Für solch einen Anlegertyp nützt es gar nichts, berühmte Langfrist-Investoren wie zum Beispiel Warren Buffett „nachzuäffen“. Wer richtig langfristig investiert, der braucht ein echt dickes Fell, der sitzt lange Perioden von schlechten Börsenkursen aus. Dazu bedarf es guter Nerven, die nun mal nicht jeder hat. Eine Mono-Fokussierung der Gedankenführung, in einem adaptieren „Werte-Ordnungskasten“ ist von großem Vorteil für solche Menschen. Sie stellen grundsätzlich nicht so viel im Leben in Frage.
Absolute Geldbeträge oder Prozente?
Bei den Geldanlegern gibt es grundsätzlich zwei Typen: die einen können nur in absoluten Geldbeträgen denken, die anderen denken in Prozent. Wer in absoluten Geldgrößen denkt, der kommt oft erst gar nicht in die Gänge, da es ihm ja um viel zu wenig geht. Wieso sparen und investieren, wenn ich eh nur 500 Euro dabei an Zinsen oder Dividenden verdienen kann? Das lohnt doch nicht, so heißt es bei diesen Anlegertypen.
Entsprechend juckt es in den Fingern, wenn plötzlich ein Gewinn von 70.000 Euro auf dem Tisch liegt. Dafür kann ich mir ja endlich den Sportwagen leisten. Entsprechend steigt die Nervosität, wenn der Gewinn rauf und runter schwankt. Auf einmal macht sich ein starkes Risikobewusstsein bemerkbar, ausgehend von dem Konsumgegenwert des potenziellen Gewinns.

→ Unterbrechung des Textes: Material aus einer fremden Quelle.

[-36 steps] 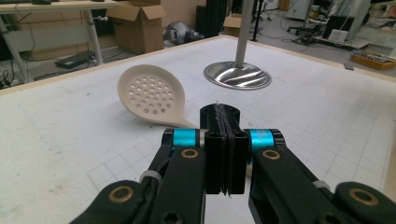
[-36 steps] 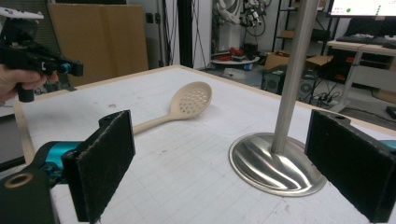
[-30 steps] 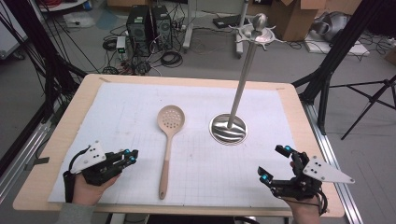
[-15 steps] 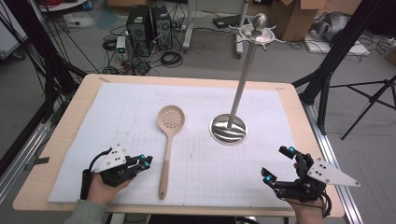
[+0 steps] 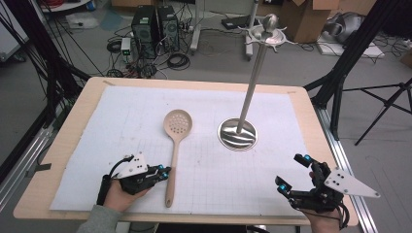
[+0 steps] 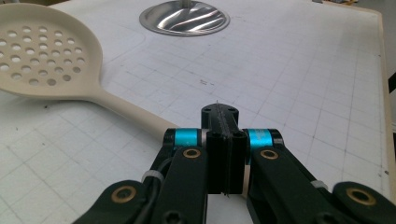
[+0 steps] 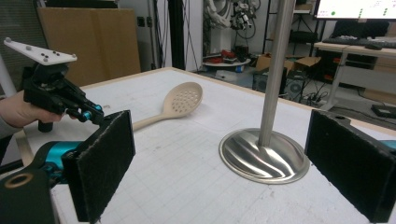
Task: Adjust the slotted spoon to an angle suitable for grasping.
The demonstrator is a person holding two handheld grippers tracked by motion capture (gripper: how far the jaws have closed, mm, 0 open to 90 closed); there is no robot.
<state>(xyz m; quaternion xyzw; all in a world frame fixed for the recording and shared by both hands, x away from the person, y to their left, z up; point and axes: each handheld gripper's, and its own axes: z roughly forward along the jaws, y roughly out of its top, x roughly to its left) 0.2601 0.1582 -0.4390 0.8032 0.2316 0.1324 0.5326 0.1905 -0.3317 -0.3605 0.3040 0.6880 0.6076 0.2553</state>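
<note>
The table under my hands is the biggest thing here, covered by a white gridded sheet. Ahead of my right gripper stands the metal stand — a tall pole rising from a round, shiny base, beyond my spread jaws and a little toward the middle of the table. In the right gripper view the two black pads stand wide apart with nothing between them, the base showing in the gap.

The slotted spoon lies flat on the sheet, its perforated bowl far from me and its handle running back toward my side. My left gripper sits just beside that handle, near its lower end — whether the tip touches it I cannot tell. In the left gripper view its jaws are pressed together on nothing, and the handle passes just behind them to their left, bowl off to the upper left.
</note>
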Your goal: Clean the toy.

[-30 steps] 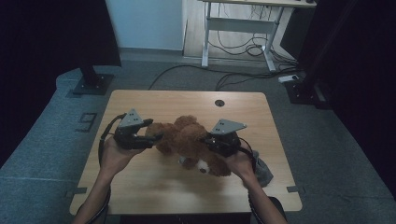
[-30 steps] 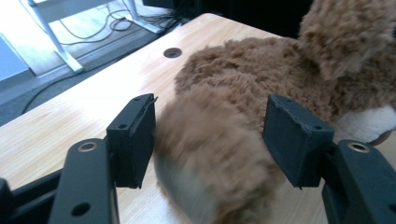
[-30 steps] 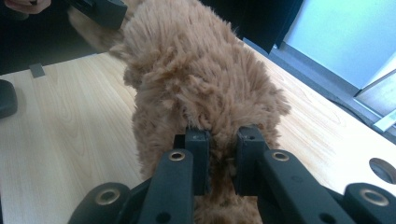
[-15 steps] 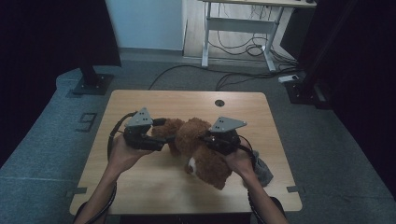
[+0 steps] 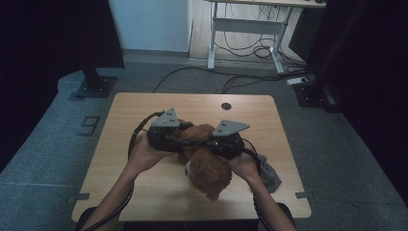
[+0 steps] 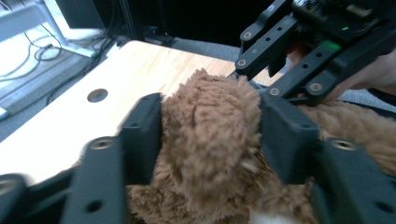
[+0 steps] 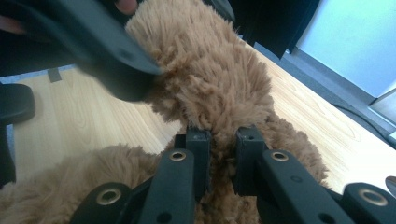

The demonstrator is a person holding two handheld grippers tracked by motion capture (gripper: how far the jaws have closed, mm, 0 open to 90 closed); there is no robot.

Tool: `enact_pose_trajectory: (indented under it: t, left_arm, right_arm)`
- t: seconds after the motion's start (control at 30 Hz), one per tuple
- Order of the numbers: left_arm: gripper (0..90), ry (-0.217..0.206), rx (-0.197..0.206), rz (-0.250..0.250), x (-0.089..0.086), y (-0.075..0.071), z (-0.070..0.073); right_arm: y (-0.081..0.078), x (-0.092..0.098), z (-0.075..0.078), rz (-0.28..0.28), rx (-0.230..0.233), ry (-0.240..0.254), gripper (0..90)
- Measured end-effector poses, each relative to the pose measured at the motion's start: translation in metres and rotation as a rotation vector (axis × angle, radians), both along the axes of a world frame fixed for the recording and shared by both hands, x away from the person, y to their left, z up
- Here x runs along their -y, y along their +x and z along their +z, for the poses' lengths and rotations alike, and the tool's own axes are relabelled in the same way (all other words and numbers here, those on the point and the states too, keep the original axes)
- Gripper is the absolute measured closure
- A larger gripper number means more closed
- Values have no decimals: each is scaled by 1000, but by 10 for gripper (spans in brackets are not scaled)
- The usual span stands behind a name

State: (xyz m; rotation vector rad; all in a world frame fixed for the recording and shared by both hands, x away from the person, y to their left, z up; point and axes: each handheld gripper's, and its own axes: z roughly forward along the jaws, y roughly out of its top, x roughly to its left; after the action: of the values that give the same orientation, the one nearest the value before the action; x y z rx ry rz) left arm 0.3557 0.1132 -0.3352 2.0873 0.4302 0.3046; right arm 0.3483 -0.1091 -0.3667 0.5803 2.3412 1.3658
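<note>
Both grippers grip the plush bear (image 5: pixel 207 161): right gripper (image 7: pixel 223 140) pinched tight on fur, left gripper (image 6: pixel 212 135) closing around a limb. Squeeze firmly and keep the bear above the table (image 5: pixel 120 125).

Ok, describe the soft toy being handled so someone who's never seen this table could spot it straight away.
Look at the light wooden table in the middle of the room. Near its centre, two black grippers meet, and the brown plush toy sits between them, squeezed from both sides. It is the shaggy brown thing there; the crumpled grey cloth beside it at the right edge is smooth and flat.
</note>
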Motion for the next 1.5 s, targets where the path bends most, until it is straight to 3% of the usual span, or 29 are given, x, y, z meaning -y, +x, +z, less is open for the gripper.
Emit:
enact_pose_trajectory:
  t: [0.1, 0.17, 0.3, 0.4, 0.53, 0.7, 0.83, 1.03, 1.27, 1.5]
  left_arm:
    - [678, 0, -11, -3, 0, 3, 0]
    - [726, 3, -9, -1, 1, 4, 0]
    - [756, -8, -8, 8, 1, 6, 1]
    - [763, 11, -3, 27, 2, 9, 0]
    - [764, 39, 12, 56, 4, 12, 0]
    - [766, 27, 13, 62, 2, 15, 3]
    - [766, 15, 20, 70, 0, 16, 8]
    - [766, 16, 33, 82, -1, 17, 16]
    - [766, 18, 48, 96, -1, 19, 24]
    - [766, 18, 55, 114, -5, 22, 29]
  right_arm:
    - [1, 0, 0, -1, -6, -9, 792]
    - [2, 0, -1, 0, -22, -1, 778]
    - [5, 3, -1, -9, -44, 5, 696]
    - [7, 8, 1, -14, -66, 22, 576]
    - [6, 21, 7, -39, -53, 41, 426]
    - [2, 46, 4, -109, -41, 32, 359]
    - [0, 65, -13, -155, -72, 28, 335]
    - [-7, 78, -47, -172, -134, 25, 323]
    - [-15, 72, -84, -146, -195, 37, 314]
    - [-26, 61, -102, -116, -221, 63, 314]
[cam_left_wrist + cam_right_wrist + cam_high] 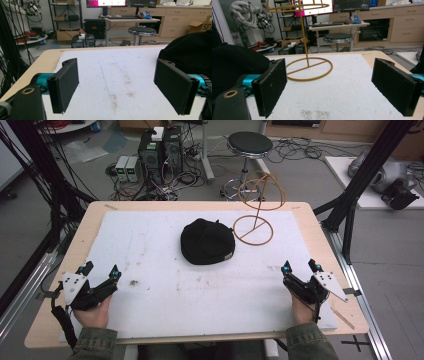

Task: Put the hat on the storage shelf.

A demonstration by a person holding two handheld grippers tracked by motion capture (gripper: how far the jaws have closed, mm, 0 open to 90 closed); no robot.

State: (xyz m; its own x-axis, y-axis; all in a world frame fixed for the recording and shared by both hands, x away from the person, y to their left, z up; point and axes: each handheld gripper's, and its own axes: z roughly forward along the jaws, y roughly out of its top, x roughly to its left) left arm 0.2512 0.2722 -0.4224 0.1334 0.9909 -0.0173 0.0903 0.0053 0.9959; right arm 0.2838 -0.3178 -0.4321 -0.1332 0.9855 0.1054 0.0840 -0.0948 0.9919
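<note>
A black cap lies on the white mat near the table's middle; it also fills the right edge of the left gripper view and the left of the right gripper view. Just right of it stands a thin brass-coloured wire stand with a round base and an upright rod. My left gripper rests near the front left of the mat, open, nothing between its pads. My right gripper rests at the front right, also open and empty, its pads wide apart.
The mat covers most of a wooden table. Faint stains mark the mat. Behind the table are a black stool, computer boxes with tangled cables, and black frame posts at the right.
</note>
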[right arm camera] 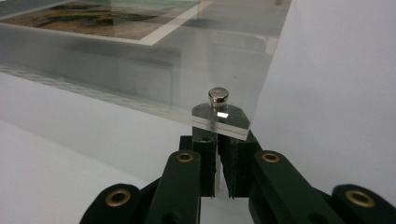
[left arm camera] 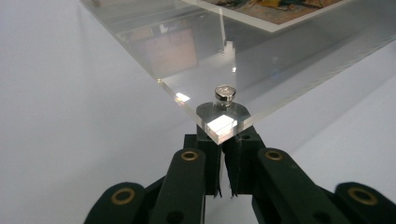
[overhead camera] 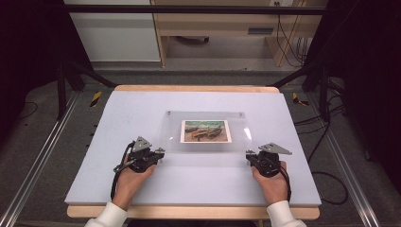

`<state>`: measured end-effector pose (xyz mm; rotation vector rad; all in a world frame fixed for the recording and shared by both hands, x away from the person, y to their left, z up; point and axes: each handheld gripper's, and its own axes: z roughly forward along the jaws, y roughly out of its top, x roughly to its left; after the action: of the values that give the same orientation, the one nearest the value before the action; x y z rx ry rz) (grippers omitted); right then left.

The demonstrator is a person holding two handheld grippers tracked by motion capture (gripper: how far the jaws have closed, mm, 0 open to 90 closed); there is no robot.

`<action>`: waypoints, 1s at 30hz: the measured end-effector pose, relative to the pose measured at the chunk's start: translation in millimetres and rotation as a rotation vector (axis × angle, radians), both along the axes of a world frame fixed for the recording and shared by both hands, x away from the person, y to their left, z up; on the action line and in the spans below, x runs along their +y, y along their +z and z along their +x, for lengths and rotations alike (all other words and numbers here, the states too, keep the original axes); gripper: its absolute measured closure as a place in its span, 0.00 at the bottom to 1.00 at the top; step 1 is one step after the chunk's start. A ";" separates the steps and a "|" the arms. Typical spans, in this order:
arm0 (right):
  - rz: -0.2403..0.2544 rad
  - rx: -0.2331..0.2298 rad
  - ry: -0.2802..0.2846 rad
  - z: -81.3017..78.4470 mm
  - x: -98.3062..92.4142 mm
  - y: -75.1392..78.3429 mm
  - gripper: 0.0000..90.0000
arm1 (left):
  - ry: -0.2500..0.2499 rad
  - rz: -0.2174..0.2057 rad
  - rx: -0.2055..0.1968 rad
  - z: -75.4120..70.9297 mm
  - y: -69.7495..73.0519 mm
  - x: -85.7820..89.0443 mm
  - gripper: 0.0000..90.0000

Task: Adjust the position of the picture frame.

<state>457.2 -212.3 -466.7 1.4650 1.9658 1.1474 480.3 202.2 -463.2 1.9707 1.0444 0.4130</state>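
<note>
No readable text, label, brand or number anywhere — not on the clear acrylic panel (overhead camera: 205, 132), not on the white-bordered painted landscape print (overhead camera: 205, 130) under it. Just yellow-and-black hazard stripes (overhead camera: 96, 98) on the floor — wordless.

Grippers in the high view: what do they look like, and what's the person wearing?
Both are black. The left gripper and the right gripper each carry a grey three-cornered plate on top and trail a black cable. Up close, the jaws show brass-coloured rivets. The sleeves are white.

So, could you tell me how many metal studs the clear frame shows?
4: one at each corner of the frame: near-left, near-right, far-left, far-right.
</note>
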 end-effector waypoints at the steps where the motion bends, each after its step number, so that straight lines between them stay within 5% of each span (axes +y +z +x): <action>1: 0.002 0.005 -0.001 -0.1 0.1 -0.1 0.94 | -0.003 0.006 0.001 0.1 0.1 0.0 0.93; 12: -0.006 0.023 0.015 0.4 -0.9 -1.4 0.91 | -0.043 0.072 -0.001 -1.2 0.1 0.3 0.88; 19: -0.021 0.035 0.035 -2.5 -5.9 0.2 0.55 | -0.063 0.095 0.021 -2.3 1.0 5.5 0.55; 30: -0.007 0.009 0.048 -9.3 -10.4 8.3 0.25 | -0.089 0.097 0.076 -3.9 7.3 7.1 0.20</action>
<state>447.9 -222.7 -458.3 1.4293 2.0197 1.1551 476.4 209.3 -455.8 2.1248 0.9956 0.3480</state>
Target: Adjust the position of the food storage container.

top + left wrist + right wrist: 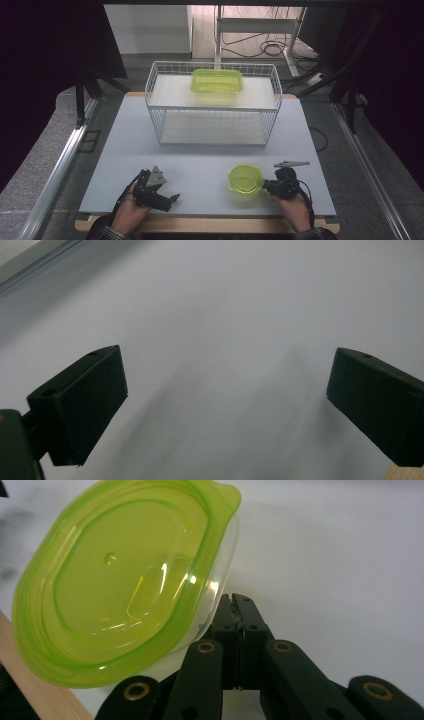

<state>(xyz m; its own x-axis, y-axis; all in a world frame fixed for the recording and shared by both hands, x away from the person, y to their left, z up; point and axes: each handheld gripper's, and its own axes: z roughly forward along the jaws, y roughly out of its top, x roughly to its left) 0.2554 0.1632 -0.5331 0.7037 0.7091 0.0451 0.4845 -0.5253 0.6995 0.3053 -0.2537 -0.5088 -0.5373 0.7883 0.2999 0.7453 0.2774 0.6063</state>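
Right gripper (235, 605) pinches round green container (125, 580); left gripper (225, 400) gapes wide.

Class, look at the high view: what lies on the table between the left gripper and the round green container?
Nothing: in the high view the table is bare between the left gripper and the round green container.

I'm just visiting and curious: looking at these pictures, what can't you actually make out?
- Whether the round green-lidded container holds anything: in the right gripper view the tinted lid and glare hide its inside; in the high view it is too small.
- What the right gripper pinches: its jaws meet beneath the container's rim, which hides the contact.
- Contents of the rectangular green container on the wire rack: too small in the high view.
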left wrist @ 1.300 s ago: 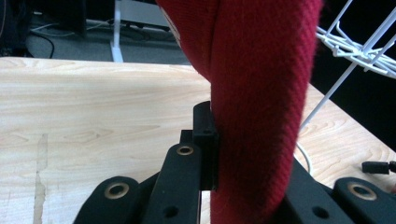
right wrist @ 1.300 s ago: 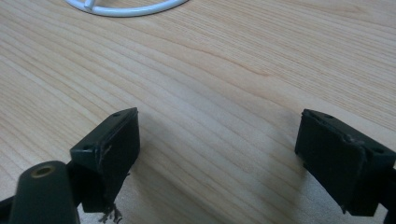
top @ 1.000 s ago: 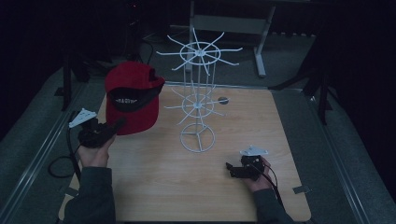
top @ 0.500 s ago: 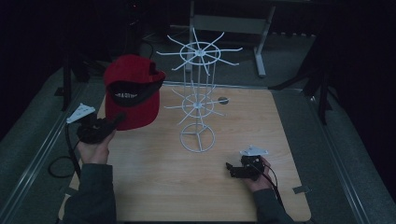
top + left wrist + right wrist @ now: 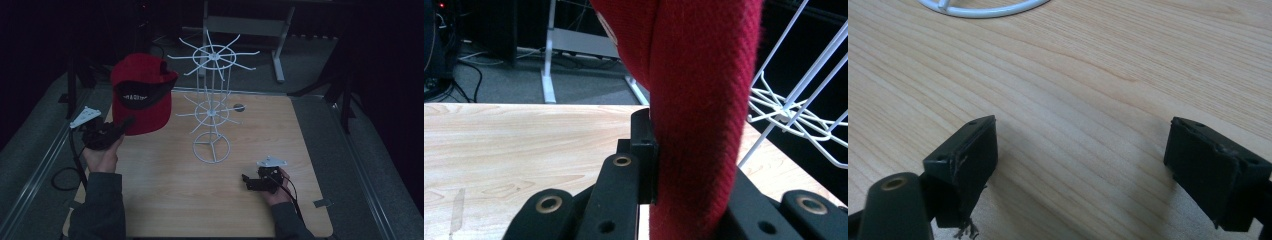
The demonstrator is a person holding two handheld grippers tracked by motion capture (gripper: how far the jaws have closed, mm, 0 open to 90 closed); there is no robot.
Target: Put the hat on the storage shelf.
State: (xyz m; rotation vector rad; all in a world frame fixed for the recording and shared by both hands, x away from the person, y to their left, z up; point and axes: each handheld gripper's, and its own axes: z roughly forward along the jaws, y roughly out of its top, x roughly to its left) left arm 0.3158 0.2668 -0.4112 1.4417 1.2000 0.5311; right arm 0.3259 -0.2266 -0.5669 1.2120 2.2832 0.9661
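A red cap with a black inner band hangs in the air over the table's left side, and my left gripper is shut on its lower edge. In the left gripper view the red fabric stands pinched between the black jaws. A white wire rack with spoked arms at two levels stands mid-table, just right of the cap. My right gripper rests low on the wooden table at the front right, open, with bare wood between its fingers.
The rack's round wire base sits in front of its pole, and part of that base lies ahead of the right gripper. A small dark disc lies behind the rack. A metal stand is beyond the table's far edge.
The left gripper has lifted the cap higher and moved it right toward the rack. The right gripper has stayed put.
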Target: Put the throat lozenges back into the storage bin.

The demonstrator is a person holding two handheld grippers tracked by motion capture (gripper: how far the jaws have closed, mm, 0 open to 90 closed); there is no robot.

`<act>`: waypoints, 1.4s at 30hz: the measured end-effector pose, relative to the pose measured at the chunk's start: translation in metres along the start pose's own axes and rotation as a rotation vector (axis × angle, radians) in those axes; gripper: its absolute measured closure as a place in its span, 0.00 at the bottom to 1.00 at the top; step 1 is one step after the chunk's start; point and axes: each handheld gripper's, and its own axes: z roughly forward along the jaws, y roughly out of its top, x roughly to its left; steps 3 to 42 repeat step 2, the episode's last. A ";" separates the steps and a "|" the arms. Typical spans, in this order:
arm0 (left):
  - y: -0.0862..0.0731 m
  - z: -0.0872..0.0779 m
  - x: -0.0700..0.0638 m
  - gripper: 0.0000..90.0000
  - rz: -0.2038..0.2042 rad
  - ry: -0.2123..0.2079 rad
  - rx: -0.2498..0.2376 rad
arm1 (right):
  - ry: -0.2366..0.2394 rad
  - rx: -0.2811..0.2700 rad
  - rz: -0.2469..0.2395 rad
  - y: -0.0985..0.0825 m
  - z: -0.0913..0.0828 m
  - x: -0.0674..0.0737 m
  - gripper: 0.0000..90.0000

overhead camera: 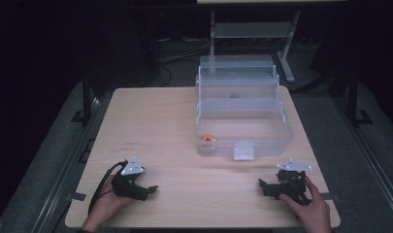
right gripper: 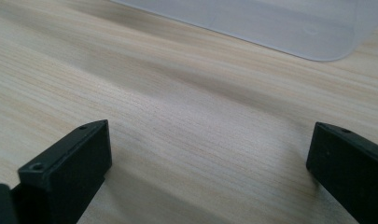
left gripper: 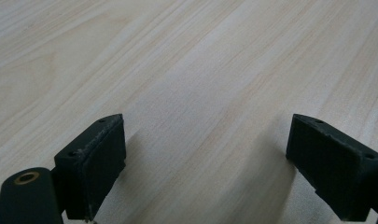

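The pale wooden table (overhead camera: 160, 126) carries a clear plastic tiered organiser box (overhead camera: 242, 111), opened, at about one o'clock from the table's middle. Its long axis is seen running nine to three, with the front latch facing six o'clock. A small red-and-yellow object (overhead camera: 206, 140) lies in its lower tray, at the near-left corner (its kind cannot be told). The left gripper (overhead camera: 148, 191) at seven o'clock and the right gripper (overhead camera: 264, 187) at five are both held wide, empty. A slow, level approach over the front wall is advised.
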 end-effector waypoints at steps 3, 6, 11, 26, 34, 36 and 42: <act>-0.003 0.000 0.000 0.12 0.000 -0.007 -0.025 | 0.000 0.000 0.000 0.000 0.000 0.000 0.00; -0.003 0.000 0.000 0.12 0.000 -0.007 -0.025 | 0.000 0.000 0.000 0.000 0.000 0.000 0.00; -0.003 0.000 0.000 0.12 0.000 -0.007 -0.025 | 0.000 0.000 0.000 0.000 0.000 0.000 0.00; -0.003 0.000 0.000 0.12 0.000 -0.007 -0.025 | 0.000 0.000 0.000 0.000 0.000 0.000 0.00; -0.003 0.000 0.000 0.12 0.000 -0.007 -0.025 | 0.000 0.000 0.000 0.000 0.000 0.000 0.00; -0.003 0.000 0.000 0.12 0.000 -0.007 -0.025 | 0.000 0.000 0.000 0.000 0.000 0.000 0.00; -0.003 0.000 0.000 0.12 0.000 -0.007 -0.025 | 0.000 0.000 0.000 0.000 0.000 0.000 0.00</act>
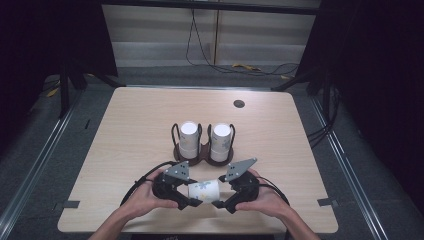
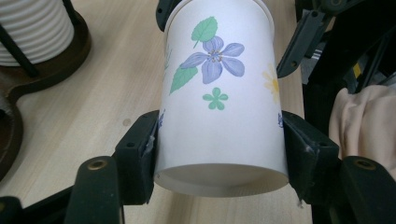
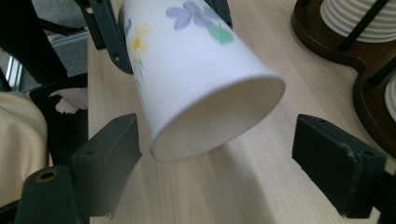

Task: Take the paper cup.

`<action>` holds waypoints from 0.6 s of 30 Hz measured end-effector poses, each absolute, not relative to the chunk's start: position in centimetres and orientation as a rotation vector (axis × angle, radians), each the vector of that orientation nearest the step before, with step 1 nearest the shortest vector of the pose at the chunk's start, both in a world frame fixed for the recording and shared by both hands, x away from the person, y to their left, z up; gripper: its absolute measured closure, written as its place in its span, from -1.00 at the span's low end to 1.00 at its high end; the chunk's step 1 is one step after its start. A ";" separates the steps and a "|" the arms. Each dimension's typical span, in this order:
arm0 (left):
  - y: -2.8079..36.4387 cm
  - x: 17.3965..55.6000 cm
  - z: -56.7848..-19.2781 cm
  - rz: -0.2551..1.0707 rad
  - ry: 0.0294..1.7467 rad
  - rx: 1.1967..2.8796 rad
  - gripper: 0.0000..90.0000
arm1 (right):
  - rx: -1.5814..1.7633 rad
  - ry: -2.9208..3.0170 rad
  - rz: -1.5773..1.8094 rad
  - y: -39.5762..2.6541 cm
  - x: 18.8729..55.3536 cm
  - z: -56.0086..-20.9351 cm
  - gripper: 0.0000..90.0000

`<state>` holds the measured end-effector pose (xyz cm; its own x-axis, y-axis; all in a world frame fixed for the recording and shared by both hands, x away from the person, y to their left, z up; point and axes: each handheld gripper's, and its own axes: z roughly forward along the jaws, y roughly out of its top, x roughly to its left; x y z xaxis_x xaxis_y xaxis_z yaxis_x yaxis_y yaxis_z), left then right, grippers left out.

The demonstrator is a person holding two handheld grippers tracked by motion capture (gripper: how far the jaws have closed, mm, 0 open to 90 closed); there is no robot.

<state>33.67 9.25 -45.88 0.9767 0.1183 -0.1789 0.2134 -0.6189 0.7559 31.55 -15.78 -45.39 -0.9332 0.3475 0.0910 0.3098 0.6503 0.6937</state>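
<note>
Pale wooden table carries a dark wooden cup holder at centre. Near the front edge, the left gripper pinches a flowered paper cup lying sideways; its own view shows blue petals. The right gripper stands spread around the rim, pads clear.

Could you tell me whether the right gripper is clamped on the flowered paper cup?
No, the right gripper has its pads standing clear on either side of the paper cup, with gaps showing.

Cup lies sideways between left gripper and right gripper; holder with two cup stacks behind, mid-table.
</note>
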 end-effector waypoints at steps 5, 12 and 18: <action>9.7 33.9 -45.9 -0.134 0.270 2.183 -0.21 | 0.620 2.780 1.207 -16.4 31.7 -45.6 -0.68; 9.8 34.0 -46.3 -0.143 0.294 2.144 -0.21 | 0.647 2.747 1.278 -16.9 31.9 -45.4 -0.68; 9.9 34.0 -46.3 -0.132 0.302 2.103 -0.21 | 0.657 2.728 1.312 -17.1 31.9 -45.2 -0.67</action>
<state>33.97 9.90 -46.31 0.9634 0.1618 -0.2138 0.2668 -0.4987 0.8247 31.91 -17.07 -45.24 -0.9092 0.3919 0.1406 0.3545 0.5517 0.7549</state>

Der „Prozentdenker“ bleibt völlig unberührt von absoluten Euro-Beträgen, und was man sich dafür kaufen kann. Zwei Prozent Verzinsung im Jahr auf das Kapital ist für ihn kein gutes Resultat, mit dem er sich zufrieden gibt. Ganz gleich, ob er 100 Euro investiert hat und ihm zwei Euro gutgeschrieben werden oder ob er 20.000 Euro erwirtschaftet bei einem Einsatz von einer Millionen Euro. Er hat die zwei Prozent im Auge. Um die geht es ihm
Aus meiner Lebenserfahrung als Value-Investor mag ich Bankschulden nicht. Dennoch muss man akzeptieren, dass es Investoren und Spekulanten gibt, die gut mit einem gewissen Verschuldungsgrad zu Recht kommen und erfolgreich wirtschaften. Solche Profis machen sich die immer währende Inflation zu Nutze.
Diese wenigen Aspekte mögen genügen, um Sie zum Nachdenken anzuregen. Wie auch immer, im Fazit heißt es: Stellen Sie sich fest in den Mittelpunkt Ihres Universums, bevor Sie sich dem System anvertrauen. Viel Erfolg, Sie schaffen das.